# Task statement
Please set down the listing exactly, from the first line to the last.

# Data excerpt
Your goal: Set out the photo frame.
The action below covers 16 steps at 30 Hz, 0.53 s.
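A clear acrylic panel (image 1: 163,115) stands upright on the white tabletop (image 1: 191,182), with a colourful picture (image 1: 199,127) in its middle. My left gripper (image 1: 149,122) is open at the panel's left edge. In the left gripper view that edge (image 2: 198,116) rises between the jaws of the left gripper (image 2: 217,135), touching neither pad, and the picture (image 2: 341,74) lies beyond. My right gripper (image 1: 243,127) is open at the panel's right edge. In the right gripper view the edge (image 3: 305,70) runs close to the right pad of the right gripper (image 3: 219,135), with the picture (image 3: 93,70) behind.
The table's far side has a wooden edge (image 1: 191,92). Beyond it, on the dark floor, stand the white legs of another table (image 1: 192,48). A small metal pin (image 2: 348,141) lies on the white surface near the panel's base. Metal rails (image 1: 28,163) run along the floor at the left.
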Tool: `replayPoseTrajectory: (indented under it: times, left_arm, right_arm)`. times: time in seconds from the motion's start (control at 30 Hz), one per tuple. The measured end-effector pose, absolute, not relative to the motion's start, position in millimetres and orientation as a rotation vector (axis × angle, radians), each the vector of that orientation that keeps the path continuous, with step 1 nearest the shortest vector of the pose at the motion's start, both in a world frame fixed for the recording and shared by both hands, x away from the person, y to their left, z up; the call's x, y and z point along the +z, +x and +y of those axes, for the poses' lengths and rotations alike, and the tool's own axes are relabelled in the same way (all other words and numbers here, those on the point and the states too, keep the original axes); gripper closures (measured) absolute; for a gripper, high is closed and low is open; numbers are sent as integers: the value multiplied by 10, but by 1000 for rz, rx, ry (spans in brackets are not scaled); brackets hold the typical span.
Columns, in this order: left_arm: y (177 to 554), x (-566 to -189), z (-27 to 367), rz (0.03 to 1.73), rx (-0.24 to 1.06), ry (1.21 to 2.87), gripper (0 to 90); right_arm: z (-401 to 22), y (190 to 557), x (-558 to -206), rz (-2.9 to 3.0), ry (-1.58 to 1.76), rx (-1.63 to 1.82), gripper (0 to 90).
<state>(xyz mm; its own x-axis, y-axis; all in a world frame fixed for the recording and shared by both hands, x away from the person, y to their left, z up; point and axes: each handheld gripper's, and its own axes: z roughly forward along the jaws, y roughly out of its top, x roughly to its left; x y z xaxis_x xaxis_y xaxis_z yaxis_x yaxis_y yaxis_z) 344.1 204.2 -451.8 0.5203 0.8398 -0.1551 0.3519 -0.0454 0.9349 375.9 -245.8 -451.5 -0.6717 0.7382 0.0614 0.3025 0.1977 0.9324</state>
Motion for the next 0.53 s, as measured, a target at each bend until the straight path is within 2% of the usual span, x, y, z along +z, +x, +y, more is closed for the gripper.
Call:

# Result
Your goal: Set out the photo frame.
The action below covers 16 steps at 30 Hz, 0.53 s.
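A clear acrylic panel (image 1: 163,115) stands upright on the white tabletop (image 1: 191,182), with a colourful picture (image 1: 199,127) in its middle. My left gripper (image 1: 149,122) is open at the panel's left edge. In the left gripper view that edge (image 2: 198,116) rises between the jaws of the left gripper (image 2: 217,135), touching neither pad, and the picture (image 2: 341,74) lies beyond. My right gripper (image 1: 243,127) is open at the panel's right edge. In the right gripper view the edge (image 3: 305,70) runs close to the right pad of the right gripper (image 3: 219,135), with the picture (image 3: 93,70) behind.
The table's far side has a wooden edge (image 1: 191,92). Beyond it, on the dark floor, stand the white legs of another table (image 1: 192,48). A small metal pin (image 2: 348,141) lies on the white surface near the panel's base. Metal rails (image 1: 28,163) run along the floor at the left.
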Tool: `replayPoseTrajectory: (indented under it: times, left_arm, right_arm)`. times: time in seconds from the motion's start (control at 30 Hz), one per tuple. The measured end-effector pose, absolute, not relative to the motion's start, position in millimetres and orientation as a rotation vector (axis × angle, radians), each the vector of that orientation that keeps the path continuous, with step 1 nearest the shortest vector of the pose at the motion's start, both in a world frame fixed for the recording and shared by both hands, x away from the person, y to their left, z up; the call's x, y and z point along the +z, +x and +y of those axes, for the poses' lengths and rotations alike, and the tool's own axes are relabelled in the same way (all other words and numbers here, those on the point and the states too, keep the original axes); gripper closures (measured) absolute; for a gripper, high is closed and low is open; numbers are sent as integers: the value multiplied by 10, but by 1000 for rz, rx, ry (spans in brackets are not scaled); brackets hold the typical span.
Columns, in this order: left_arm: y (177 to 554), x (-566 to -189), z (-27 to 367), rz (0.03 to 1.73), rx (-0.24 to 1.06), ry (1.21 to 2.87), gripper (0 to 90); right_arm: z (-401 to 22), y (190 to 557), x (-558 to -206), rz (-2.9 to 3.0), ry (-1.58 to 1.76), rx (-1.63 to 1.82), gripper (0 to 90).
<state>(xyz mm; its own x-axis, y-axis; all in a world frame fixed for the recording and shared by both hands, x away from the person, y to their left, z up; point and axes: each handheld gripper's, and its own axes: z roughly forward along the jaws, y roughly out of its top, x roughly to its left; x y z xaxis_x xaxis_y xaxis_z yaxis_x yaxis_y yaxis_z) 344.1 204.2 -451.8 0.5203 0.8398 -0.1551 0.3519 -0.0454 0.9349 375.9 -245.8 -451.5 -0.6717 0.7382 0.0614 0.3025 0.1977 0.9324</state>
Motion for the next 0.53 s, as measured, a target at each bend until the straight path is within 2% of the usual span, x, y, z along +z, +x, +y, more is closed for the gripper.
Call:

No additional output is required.